You may have heard that USDA will soon implement changes to its hog industry reports. But if you are like many hog producers, you may not know exactly what those changes will mean for your operations. This article will summarize the most significant changes, their intended effects and their potential impacts on hog producers’ bottom lines.
As the Industry Changes, So Does Reporting
The USDA produces many different reports, with the primary goal of delivering timely, accurate information that facilitates price discovery. As industries change over time, it may become necessary to update how data is measured and disseminated.

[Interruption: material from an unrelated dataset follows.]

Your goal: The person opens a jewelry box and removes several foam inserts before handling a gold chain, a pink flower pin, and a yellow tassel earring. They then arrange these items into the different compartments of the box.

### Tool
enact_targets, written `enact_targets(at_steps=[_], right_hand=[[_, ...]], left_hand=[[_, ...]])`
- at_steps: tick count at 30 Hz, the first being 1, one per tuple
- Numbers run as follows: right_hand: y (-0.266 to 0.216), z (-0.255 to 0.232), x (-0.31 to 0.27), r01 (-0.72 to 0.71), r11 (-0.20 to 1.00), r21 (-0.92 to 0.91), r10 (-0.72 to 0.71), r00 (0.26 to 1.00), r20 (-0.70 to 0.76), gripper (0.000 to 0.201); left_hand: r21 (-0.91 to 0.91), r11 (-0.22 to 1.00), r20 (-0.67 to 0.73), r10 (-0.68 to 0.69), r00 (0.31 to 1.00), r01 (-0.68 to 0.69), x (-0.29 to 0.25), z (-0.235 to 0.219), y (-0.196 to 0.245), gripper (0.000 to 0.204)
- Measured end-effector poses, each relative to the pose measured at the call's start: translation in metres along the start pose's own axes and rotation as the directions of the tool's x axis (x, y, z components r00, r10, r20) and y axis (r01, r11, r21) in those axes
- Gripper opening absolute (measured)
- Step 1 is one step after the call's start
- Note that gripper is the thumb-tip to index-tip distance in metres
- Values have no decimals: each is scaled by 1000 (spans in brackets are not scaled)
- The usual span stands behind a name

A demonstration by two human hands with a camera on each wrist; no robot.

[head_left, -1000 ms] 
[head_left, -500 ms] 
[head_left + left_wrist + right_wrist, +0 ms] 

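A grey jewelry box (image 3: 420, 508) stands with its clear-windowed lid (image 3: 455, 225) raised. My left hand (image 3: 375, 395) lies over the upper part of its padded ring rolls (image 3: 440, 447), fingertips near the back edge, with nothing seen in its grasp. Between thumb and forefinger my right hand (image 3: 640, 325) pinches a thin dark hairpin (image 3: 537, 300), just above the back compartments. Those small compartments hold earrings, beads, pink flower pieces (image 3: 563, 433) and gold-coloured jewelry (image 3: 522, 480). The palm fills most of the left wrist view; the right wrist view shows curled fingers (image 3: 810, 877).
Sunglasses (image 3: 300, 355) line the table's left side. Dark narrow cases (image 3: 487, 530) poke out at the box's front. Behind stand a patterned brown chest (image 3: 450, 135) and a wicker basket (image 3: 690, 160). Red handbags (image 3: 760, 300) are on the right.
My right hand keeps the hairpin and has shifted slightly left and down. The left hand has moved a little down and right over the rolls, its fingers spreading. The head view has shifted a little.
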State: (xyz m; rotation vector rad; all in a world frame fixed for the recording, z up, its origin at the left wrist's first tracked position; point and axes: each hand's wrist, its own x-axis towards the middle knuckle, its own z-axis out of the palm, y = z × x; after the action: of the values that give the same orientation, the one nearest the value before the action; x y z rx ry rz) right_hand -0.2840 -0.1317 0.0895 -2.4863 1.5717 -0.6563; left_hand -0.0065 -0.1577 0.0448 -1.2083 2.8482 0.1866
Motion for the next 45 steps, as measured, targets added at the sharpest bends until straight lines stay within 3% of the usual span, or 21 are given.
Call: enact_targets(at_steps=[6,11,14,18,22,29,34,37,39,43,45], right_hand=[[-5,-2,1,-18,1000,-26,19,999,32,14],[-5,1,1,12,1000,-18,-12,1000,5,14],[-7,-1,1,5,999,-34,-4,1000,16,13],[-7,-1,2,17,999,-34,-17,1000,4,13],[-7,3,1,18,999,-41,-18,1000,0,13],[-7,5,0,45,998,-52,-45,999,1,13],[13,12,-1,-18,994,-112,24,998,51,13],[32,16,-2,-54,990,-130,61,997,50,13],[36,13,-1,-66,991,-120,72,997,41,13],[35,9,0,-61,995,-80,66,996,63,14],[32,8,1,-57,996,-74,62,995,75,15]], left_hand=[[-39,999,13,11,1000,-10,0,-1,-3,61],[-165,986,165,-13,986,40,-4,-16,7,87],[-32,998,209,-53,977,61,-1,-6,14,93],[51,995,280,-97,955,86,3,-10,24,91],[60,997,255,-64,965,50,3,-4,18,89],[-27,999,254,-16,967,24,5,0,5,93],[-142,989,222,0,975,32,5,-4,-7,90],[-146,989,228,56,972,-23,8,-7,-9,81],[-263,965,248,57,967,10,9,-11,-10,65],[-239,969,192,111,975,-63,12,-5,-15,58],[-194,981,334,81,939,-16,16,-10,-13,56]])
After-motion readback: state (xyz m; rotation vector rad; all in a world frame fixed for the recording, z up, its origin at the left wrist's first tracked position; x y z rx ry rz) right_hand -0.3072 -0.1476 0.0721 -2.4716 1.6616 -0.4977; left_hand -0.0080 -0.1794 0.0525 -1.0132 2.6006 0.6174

While some changes are minor, others can have a more dramatic effect on when and how prices are reported.
Negotiated Formula Purchases
Many hog industry participants had expressed concerns that the definition of “negotiated” purchases resulted in an artificially low number of hogs reported in USDA’s Agricultural Marketing Service (AMS) Market News reports, in particular, the National Daily Direct Hog Prior Day Report (LM_HG201), the Iowa/Minnesota Daily Direct Afternoon Hog Report (LM_HG206) and other purchase reports. Some also questioned the validity of the resulting benchmark negotiated price given the low volume of reported prices in that category.
To address those concerns, Congress authorized the addition of a new category for packer purchases called “negotiated formula purchase.” As defined by section 59.200 of the 2015 Reauthorization Act, “the term ‘negotiated formula’ is a swine or pork market formula purchase under which the formula is determined by negotiation on a lot-by-lot basis, and swine are scheduled for delivery to the packer not later than 14 days after the date on which the formula is negotiated and swine are committed to the packer.” Previously, open market hogs that were negotiated for sale to a packer on a lot-by-lot basis for “spot” delivery within 14 days were not reported as negotiated when the agreed-upon price between buyer and seller was based on a swine or pork market formula.
An example would be a purchase of a specific lot of hogs for a price based on a differential, such as a premium over the USDA Western Corn Belt or Iowa/Minnesota index. Prior to the rule change, the packer would have reported the transaction as a “swine or pork market formula purchase.” As of October 12, however, transactions where the price is negotiated on a lot-by-lot basis will be categorized as “negotiated formula purchase.” The likely result will be an increase in the number of hogs reported as negotiated on a daily basis. However, producers can help ensure the change has the desired positive impact on transparency by confirming that hogs sold on a lot-by-lot basis to packers are being accurately reported. They may also wish to track the daily reports to monitor whether the percentage of negotiated purchases is actually increasing.
Catch the Early Report
Another change to livestock mandatory reporting revolves around when reported purchases appear in daily reports. Previously, loads of hogs that traded after the 1:30 P.M. cutoff – but before the next day – were not reported until the Prior Day report on the following day. A new rule calls for those late afternoon purchases to be reported earlier, reflected in both the morning and afternoon reports the following day. The daily morning report will now include all hogs purchased between 1:30 PM Central time the previous day and 9:30 A.M. that day. The afternoon report will now include all hogs purchased between 1:30 P.M. Central time the previous day and 1:30 P.M.of the report day. The goal of the change is to aid price discovery by providing more immediate price data, and should provide greater visibility on cash hog trading, as well as more direction to CME futures during the trading session. For producers, the take-away is that while both reports will now include a greater volume of hogs, the morning report will likely gain in importance as it will include a significantly larger number of purchases.
More Primals Will Impact the Cutout – and Producers’ Pay
One of the most significant changes to USDA reports concerns the calculation of the pork cutout. The pork cutout is an estimated value of the overall hog carcass based on current wholesale prices for each of the composite primals, or cuts, of pork. AMS has changed the make-up of the ham primal, adding individual muscles – including insides, outsides and knuckles – to more accurately reflect current industry practices.
According to an AMS historical study, the enhanced list of ham sub-primals will likely result in a lower value for the ham primal as a whole, as well as the overall cutout, relative to current reporting practices. That means many packers and their suppliers will likely respond to the change by adjusting their contracting formulas. Therefore, hog producers who are currently paid as a function of pork cutout value should consider discussing with their packers whether – and how much — their kill checks will change.
Originally scheduled to go into effect on September 12, the change was delayed until October 31 when AMS discovered that they had applied more labor costs than necessary in their initial review of cutout calculations and needed to correct historical ham primal and pork carcass cutout values.